Postby Pete » Wed Jul 20, 2011 9:42 pm

Here's my own interpretation. :)

This is a sounding taken from today.
Image

A sounding is a vertical profile of the atmosphere obtained from a radiosonde. The red line on the right is the temperature line. The brown/dark yellow lines going diagonally across the chart are the temperature readings. The temperature readings are indicated at the base of the sounding. As the temperature goes further up into the atmosphere its gets colder. The values to the left of the sounding (1000, 900, 800 ect,) indicate height and a measured in hPa. Though you can see they are converted to height in metres as well as in feet. You can see that the temperature gets colder the further up you go into the atmosphere. On the sounding that I have posted the temperature is roughly 25C at 1000mb and its bang on -60C at 200mb.

The red line on the left is the dew point line. Again it tends to get colder as it goes up. On the sounding above it's roughly 14C at 1000mb and again -60C at 200mb. Try not to get the temperature and dew point line mixed up as sometimes they get quite close to each other (meaning that there's almost no temperature difference between them.) This means that the portion of the atmosphere where this occurs is extremely moist.

Alright now the grey line is the Theoretical Air Parcel Plot line or (TAPP). Basically this line tells you how the air will rise. If the grey line lies to the right of the temperature line then that part of the atmosphere is unstable. The further to the right the grey line is the more unstable the atmosphere is. You can see in the sounding above that the atmosphere is relatively unstable.

However if the temperature line crosses to the right of the grey line then then that part of the atmosphere is stable. If you follow the temperature line up on the sounding you'll see it crosses back to the right of the grey line between 200mb and 300mb. The area where the line crosses is called neautral stability and once the temperature line is back to the right of the rising air parcel temperature the atmosphere is stable once more.

A cap or inversion can be identified if the temperature line is left of the grey line but crosses right sharply at a certain height.

At first the grey line is two grey lines that meet and form a triangle shape. Where they meet at the point of the atmosphere is where convection will occur.

Sometimes on a sounding the temperature line and dew point line will quite far apart. This is generally indicative of a dry atmosphere. If they meet or even cross this means the atmosphere is quite moist.

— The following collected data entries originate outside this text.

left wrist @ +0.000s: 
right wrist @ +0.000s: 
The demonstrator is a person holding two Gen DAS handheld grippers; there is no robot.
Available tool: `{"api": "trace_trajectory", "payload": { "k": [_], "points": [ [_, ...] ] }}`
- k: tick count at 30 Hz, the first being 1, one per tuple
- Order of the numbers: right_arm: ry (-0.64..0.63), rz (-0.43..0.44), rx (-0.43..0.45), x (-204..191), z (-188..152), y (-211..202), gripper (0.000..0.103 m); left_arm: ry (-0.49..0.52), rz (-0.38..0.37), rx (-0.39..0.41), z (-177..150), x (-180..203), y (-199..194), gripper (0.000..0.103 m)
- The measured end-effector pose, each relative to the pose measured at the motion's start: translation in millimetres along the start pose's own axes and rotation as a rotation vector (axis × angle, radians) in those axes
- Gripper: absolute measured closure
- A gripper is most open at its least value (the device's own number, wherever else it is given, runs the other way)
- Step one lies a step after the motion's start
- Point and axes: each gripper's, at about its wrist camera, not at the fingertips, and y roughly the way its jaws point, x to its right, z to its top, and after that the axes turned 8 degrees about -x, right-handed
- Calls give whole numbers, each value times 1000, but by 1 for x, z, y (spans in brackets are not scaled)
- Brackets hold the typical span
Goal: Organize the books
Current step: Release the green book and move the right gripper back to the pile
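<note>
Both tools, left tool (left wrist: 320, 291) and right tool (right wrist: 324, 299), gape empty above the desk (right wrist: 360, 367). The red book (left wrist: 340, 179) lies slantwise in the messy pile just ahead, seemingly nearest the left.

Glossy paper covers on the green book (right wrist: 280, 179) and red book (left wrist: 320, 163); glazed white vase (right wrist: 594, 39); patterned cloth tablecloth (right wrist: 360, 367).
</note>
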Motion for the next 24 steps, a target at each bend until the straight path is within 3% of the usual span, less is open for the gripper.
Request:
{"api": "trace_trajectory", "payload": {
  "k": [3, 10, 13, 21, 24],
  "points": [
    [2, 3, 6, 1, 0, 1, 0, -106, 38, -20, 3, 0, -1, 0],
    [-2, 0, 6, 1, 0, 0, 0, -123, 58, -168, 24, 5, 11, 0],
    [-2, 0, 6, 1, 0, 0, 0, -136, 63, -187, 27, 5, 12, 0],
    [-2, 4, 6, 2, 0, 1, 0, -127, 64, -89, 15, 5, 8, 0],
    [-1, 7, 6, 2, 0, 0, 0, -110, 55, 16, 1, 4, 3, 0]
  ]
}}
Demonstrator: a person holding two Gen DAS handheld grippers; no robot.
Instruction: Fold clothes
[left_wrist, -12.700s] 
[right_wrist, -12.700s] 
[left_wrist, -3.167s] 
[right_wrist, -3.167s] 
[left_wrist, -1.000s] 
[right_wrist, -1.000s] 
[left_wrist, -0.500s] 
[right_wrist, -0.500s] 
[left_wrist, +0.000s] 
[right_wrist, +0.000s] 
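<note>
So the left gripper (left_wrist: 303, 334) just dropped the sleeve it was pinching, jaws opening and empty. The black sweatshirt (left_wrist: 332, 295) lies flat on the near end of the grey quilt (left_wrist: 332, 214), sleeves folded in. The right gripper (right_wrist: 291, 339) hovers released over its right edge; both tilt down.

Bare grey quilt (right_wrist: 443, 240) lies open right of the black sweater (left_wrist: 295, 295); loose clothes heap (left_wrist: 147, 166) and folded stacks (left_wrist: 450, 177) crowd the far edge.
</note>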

Now for the green dashed lines. These are quite complicated and I generally get a headache just trying to interpret what they mean. The dashed green lines that start at the bottom, and rise diagonally to the left, is the Dry Adiabatic Lapse Rate (DALR). This is the path that a parcel of unsaturated air will rise in the atmosphere.
The dashed green lines that rise diagonally to the right are the saturated mixing lines. These lines represent the amount of water vapour in the atmosphere measured in grams.
Then finally there's the dashed green lines which go straight up and then 'curve'. This is the Saturated Adiabatic Lapse Rate (SALR). This indicates the path that a saturated parcel of air will take as it goes up into the atmosphere.

Now for the abbreviations on the sounding.

PS = surface pressure
TS = surface temperature
DS = surface dew point

LCL = (Lifted Condensation Level) is the pressure level a parcel of air reaches saturation by lifting the parcel from a particular pressure level. As a rising parcel of air cools, the relative humidity increases inside a rising unsaturated parcel. Once the RH first reaches 100% in the parcel, the LCL occurs there.

LFC = (Level of Free Convection) is the lower boundary of the most significant region of CAPE in the troposphere. It is the point at which a lifted parcel of air will become equal in temperature to that of the environmental temperature. Once a parcel of air is lifted to the LFC it will rise buoyantly on its own all the way to the top of the CAPE region.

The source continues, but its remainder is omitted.